Recent rain storms cause flooding throughout the metro area, including Swope Park. Photo by Bill Fessler.
Climate change and its effects are being felt more than ever this summer with record-breaking storms, flooding, fires and earthquakes around the globe. Here at home, we have experienced record-breaking flooding. These recent intense storm events in Greater Kansas City have shown us the importance of flood control.
As stated in an August 29 2017 Kansas City Star article, two Kansas City council members urged the city manager to address Indian Creek flooding, including possibly replacing a flooded retail center with a park.
“It’s evident that difficult choices need to be made here,” Councilman Scott Taylor said at a press conference at City Hall. “Certain structures and parcels along Indian Creek that were destroyed, that are solidly in the floodplain, should not be rebuilt. It does not make sense for a new structure to be rebuilt on property we know will flood again.”
As a follow up, the Kansas City Business Journal reported that City Manager Troy Schulte is now seeking to develop a comprehensive strategy to decrease the negative impact of flooding along the Indian Creek and Blue River corridor.
Since its inception, Heartland Conservation Alliance has promoted on behalf of its Alliance partners the need for protecting, restoring and conserving our forest, prairies, and wetlands for the benefit and safety of our communities.
“To combat the ever increasing threats and challenges from climate change in our area,” said Heartland Conservation Alliance co-founder and Board President Scott Schulte, “We must take the long view and we must develop smarter and build more naturally so that communities can thrive and grow while improving resiliency. We have to do change how we do business.”
Heartland Conservation Alliance advocates for conserving land in the headwaters of the Blue River and working to restore and repair areas not suitable for commercial and residential redevelopment.
“The land in the upper reaches of the Blue River is largely rural and undeveloped,” stated Caitlin Dix, Heartland Conservation Alliance Project Manager. “We rely heavily on the research and data from regional conservation planning efforts, like the MetroGreen Action Plan, Natural Resource Inventory, Upper Blue River Watershed Implementation Plan, and Blue River Conservation Opportunity Area Action Plan Previous strategic plans clearly show where we must start conserving land now for our future economic vitality, health and safety.”

As noted in a recent PBS NOVA program about Houston, when developers built Houston, they paved over all of the natural systems that were there, that were built for flooding.
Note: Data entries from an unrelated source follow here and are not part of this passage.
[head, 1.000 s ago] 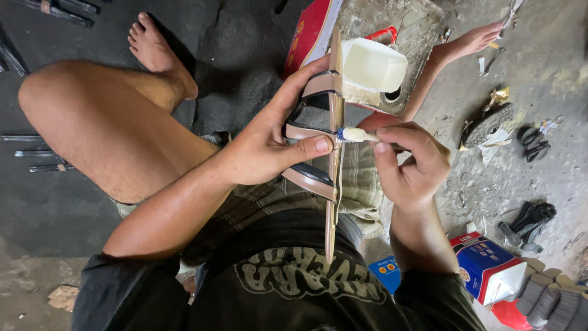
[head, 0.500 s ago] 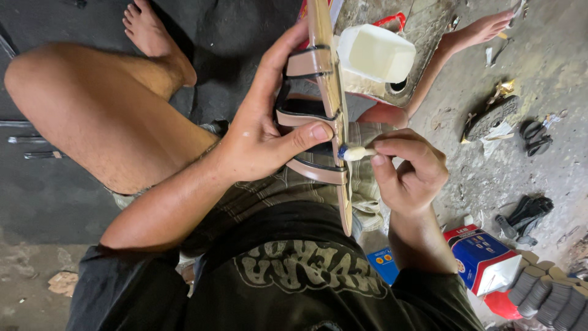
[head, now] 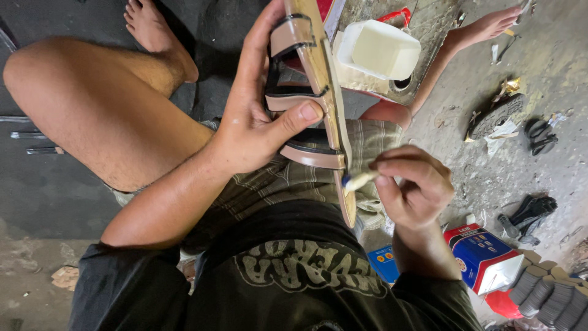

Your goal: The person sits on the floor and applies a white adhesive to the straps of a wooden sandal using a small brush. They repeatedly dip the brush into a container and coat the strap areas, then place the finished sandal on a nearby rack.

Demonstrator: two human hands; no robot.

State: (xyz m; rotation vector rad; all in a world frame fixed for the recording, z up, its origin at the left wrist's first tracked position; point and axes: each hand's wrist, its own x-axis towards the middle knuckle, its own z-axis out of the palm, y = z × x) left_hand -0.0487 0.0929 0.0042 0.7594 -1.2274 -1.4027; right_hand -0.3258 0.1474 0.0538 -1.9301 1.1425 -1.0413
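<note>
Seated person's left hand (head: 257, 132) grips a strapped sandal (head: 312, 104) on edge above the lap while the right hand (head: 410, 187) pinches a small brush (head: 358, 180) against its sole edge; a slip could smear the straps.

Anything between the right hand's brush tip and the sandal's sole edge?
Nothing visible. The right hand holds the small brush with its tip right at the sole edge of the sandal. The left hand grips the straps on the other side, with its thumb clear of that edge.
</note>
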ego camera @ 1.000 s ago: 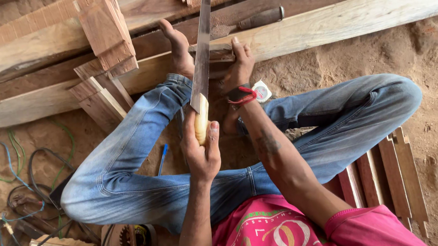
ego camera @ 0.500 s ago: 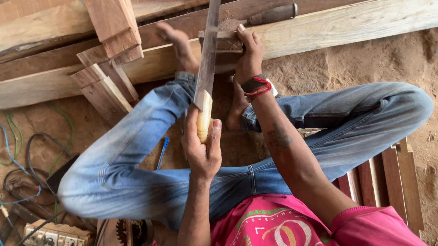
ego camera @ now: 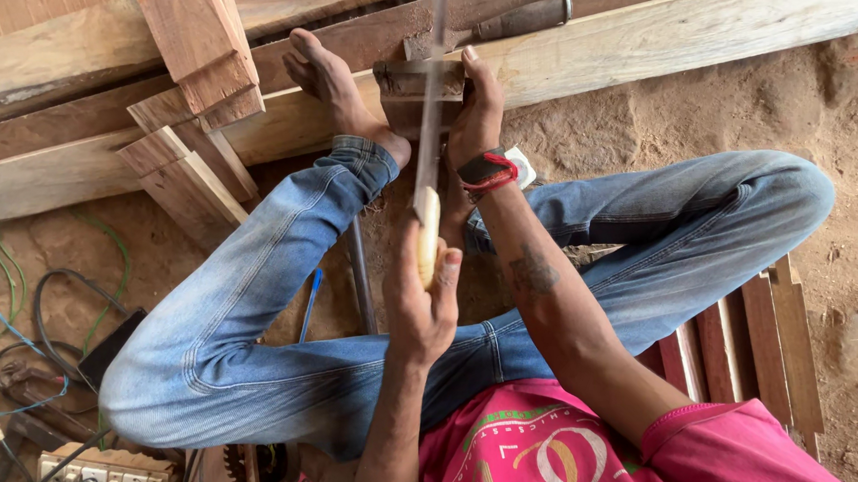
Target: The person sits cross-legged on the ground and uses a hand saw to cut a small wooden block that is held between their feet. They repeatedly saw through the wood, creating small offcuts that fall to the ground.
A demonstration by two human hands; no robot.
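Note:
My left hand (ego camera: 423, 305) grips the pale yellow handle of a hand saw (ego camera: 429, 233). Its thin blade (ego camera: 432, 104) runs away from me and is blurred. The blade crosses a small dark wood block (ego camera: 406, 81) that rests on a long pale plank (ego camera: 692, 32). My right hand (ego camera: 476, 111), with a red and black wristband, presses down on the block from the right of the blade. A bare foot (ego camera: 327, 75) rests against the planks left of the block. My legs in blue jeans spread to both sides.
A tool with a dark handle (ego camera: 525, 16) lies on the planks behind the block. Short wood offcuts (ego camera: 194, 58) are stacked at the upper left. Cables (ego camera: 22, 321) and a power strip (ego camera: 99, 473) lie at the lower left. A slatted wooden seat (ego camera: 747, 332) is under me on sandy ground.
The saw blade has swung more upright and is now blurred, with my left hand shifted slightly right. My right hand has stayed on the block.

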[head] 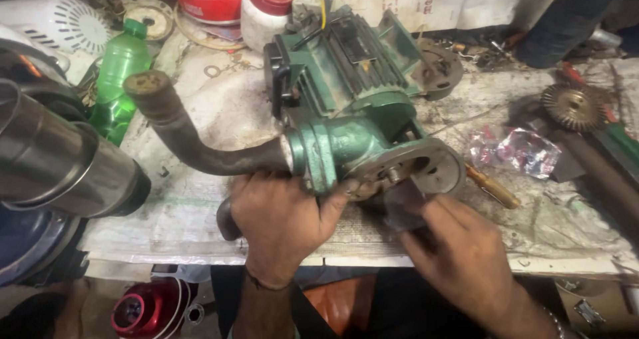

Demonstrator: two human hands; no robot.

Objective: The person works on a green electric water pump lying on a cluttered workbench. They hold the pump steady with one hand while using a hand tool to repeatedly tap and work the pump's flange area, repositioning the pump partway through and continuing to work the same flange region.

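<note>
Green water pump (346, 106): lies on its side near the middle of the counter (566, 226), finned motor body toward the far edge, round open pump housing (426, 169) facing the near right. Short shaft stub visible in the housing mouth. A bent, rusty pipe elbow (180, 129) runs from the pump's inlet out to the left and curves upward, open end up.

Left hand (283, 222): clamped over the pump casing just where the elbow joins, fingers wrapped over the top, thumb toward the housing. It steadies the unit.

Right hand (459, 252): fingers pressed together, pinching a small dark flat piece (403, 209) at the lower rim of the housing. The piece is blurred; kind not determinable.

Judgement on technique: the pump is heavy and rests on a curved side, so firm downward pressure from the left hand matters; the right hand's piece should meet the rim squarely, not tilted, and stay clear of the shaft.

Surroundings: wooden-handled tool (492, 187) just right of the housing; crumpled shiny wrapper (516, 151) beyond it; brass-coloured impeller (571, 106) far right; green plastic bottle (120, 79) to the left; large steel cylinder (60, 159) at left edge.
</note>
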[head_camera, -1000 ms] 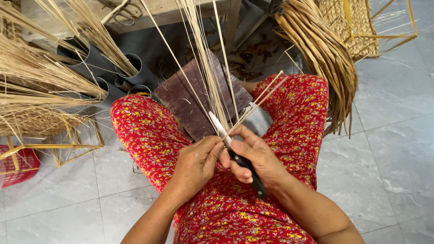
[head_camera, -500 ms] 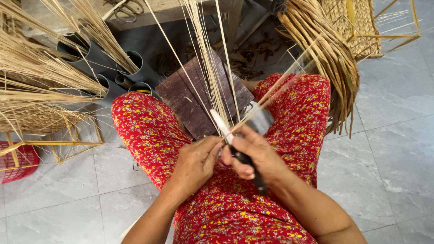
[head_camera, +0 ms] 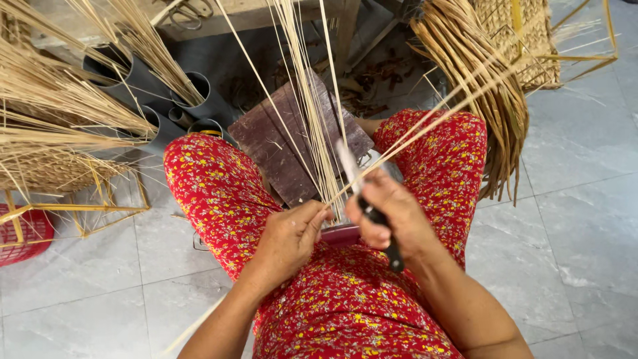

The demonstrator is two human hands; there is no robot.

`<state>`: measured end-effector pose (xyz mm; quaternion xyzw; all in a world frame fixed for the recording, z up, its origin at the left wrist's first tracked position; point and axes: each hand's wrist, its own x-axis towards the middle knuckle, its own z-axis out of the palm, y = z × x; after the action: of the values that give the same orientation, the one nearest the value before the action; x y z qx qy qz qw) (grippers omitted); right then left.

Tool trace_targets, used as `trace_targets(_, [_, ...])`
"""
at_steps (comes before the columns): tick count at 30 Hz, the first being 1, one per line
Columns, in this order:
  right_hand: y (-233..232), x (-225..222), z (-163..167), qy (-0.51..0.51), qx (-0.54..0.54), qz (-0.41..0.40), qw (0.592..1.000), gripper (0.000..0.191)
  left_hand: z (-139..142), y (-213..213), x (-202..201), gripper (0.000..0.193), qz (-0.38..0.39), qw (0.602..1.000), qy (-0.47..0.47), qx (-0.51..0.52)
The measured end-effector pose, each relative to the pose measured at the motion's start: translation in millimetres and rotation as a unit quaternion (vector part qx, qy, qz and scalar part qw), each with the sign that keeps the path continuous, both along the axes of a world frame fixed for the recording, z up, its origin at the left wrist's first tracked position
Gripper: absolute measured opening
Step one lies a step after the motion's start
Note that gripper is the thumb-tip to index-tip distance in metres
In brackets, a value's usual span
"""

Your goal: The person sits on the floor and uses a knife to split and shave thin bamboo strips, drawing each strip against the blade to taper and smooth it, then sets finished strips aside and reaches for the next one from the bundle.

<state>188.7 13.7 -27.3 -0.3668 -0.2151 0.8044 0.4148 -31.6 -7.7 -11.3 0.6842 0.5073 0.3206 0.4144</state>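
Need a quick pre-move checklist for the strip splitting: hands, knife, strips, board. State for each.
1. Left hand pinches the bundle of thin strips at its lower end: ok.
2. Right hand closed round the knife with its dark handle, blade pointing up and away from the body: ok.
3. Blade set against a strip where the two hands meet: cannot tell, the fingers hide the contact.
4. Left fingertips clear of the blade edge: cannot tell, they sit very close.
5. Wooden board lies between the knees under the strips: ok.
6. One strip splays off to the upper right, apart from the bundle: ok.
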Motion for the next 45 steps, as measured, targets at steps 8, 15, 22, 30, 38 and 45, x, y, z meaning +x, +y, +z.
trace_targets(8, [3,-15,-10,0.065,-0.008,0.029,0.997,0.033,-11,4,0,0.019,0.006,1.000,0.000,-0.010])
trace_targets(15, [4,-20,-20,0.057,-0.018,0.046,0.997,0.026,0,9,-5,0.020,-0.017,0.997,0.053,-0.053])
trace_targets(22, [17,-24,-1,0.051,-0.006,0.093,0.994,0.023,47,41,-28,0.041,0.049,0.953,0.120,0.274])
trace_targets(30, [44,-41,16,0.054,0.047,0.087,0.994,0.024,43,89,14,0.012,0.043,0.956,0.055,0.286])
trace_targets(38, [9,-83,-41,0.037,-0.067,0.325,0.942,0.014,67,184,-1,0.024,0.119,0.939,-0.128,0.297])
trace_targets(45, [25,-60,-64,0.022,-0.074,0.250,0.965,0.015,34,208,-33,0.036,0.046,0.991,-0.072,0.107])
When the city received the sheer volume of water it did, like Kansas City, there was no place for the water to go.
“When development occurs, the hard surfaces, impervious area – roofs, driveways, streets, parking lots, buildings – that water, none of it’s going to be absorbed into the ground,” Director of Kansas City Water Services Terry Leeds said in an interview with KCUR on August 27, 2017.
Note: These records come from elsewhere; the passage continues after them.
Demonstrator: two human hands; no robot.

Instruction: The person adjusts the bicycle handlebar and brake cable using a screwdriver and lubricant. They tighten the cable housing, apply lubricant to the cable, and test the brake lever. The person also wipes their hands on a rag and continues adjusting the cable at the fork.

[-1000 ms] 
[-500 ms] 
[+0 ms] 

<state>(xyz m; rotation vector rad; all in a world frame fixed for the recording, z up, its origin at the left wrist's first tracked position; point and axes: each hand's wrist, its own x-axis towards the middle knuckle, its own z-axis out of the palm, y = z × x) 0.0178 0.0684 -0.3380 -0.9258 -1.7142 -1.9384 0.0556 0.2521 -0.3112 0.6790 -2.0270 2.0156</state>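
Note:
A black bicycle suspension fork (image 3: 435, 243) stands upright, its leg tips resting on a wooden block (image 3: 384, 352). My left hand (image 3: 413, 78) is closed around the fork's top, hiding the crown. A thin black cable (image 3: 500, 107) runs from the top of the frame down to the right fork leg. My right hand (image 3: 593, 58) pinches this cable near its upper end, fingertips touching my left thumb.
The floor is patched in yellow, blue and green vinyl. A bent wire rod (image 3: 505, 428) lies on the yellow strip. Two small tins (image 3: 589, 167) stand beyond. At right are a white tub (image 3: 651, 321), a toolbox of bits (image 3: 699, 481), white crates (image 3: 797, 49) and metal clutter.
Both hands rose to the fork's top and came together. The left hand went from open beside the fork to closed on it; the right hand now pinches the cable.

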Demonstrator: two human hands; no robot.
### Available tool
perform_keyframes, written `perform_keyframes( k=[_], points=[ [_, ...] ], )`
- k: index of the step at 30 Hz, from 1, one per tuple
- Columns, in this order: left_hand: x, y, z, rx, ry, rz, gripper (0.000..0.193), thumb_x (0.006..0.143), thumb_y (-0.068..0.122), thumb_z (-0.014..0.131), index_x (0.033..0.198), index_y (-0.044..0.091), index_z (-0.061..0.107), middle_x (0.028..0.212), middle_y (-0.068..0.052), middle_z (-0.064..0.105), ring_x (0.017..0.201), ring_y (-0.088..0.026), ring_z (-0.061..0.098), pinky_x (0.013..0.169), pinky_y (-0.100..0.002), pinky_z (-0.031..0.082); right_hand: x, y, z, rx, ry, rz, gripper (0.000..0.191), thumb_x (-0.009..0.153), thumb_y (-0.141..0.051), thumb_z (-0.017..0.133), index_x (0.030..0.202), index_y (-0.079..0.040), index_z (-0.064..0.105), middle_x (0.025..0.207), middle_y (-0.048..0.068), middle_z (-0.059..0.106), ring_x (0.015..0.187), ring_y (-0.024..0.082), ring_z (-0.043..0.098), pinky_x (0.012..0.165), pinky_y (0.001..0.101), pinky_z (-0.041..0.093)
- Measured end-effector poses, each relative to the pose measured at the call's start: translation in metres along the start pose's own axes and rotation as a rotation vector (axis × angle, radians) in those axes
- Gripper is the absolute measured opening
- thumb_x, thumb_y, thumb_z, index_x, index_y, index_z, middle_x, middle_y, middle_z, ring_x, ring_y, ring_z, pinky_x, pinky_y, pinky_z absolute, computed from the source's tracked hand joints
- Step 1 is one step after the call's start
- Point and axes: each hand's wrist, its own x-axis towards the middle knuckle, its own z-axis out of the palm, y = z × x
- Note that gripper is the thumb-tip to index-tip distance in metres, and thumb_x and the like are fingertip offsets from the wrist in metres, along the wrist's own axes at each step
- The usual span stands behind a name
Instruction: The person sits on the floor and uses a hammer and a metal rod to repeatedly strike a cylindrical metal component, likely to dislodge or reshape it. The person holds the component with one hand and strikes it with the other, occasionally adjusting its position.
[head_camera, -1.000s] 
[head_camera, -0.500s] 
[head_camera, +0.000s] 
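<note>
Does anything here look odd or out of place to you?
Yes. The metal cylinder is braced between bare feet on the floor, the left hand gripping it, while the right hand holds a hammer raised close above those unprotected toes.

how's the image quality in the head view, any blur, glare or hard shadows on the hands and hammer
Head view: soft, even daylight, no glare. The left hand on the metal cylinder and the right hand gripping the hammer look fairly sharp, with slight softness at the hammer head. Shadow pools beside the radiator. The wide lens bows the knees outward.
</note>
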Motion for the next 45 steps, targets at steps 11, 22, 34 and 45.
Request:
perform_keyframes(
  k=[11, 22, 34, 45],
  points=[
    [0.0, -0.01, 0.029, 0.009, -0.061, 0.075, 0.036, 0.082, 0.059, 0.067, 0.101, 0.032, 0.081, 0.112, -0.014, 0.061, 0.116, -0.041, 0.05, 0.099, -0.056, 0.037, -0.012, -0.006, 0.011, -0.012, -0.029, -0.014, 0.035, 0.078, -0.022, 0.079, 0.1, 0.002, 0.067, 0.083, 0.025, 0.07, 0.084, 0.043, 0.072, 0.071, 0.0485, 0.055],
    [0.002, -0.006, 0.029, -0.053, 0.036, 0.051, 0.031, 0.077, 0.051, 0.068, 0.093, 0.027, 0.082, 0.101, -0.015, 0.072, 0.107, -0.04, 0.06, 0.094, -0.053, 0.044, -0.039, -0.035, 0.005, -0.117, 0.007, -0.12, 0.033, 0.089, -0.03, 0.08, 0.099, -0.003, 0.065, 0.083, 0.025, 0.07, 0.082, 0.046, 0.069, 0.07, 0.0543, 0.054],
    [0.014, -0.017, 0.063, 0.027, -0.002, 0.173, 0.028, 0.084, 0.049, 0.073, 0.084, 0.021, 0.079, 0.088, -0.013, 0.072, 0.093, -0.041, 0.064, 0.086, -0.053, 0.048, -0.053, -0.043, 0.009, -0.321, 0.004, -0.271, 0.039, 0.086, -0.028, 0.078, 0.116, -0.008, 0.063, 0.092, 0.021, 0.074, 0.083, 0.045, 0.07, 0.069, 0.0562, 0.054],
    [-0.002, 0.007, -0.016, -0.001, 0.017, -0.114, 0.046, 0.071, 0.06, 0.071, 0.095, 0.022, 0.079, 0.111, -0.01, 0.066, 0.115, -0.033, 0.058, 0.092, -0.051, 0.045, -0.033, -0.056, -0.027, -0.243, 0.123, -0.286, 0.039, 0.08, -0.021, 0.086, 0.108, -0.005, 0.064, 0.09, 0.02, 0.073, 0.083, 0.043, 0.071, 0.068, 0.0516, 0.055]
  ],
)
"We regularly receive calls from concerned citizens who don't feel they are being heard by their elected officials,” said Jill Erickson, Heartland Conservation Alliance Program Director. “They turn to the conservation community for help when they feel planners and leaders turn a deaf ear to neighborhoods begging them not to cut down a 44-acre woods, or bury a gas tank next to the river, or install sewers next to creeks.”
By the time citizens are calling Heartland conservation Alliance, it is usually too late to save the places they love.
“At Heartland Conservation Alliance, we want to work with developers to build conservation-focused development,” Erickson stated. “We want the right buildings in the right place. We are not interested in trying to stop the development community when they are working within their legal rights. We want to work the entire community to protect the forests, prairies, and wetlands that protect our community and help developers see our natural resources as amenities that will make our community even more desirable to live, work and play.”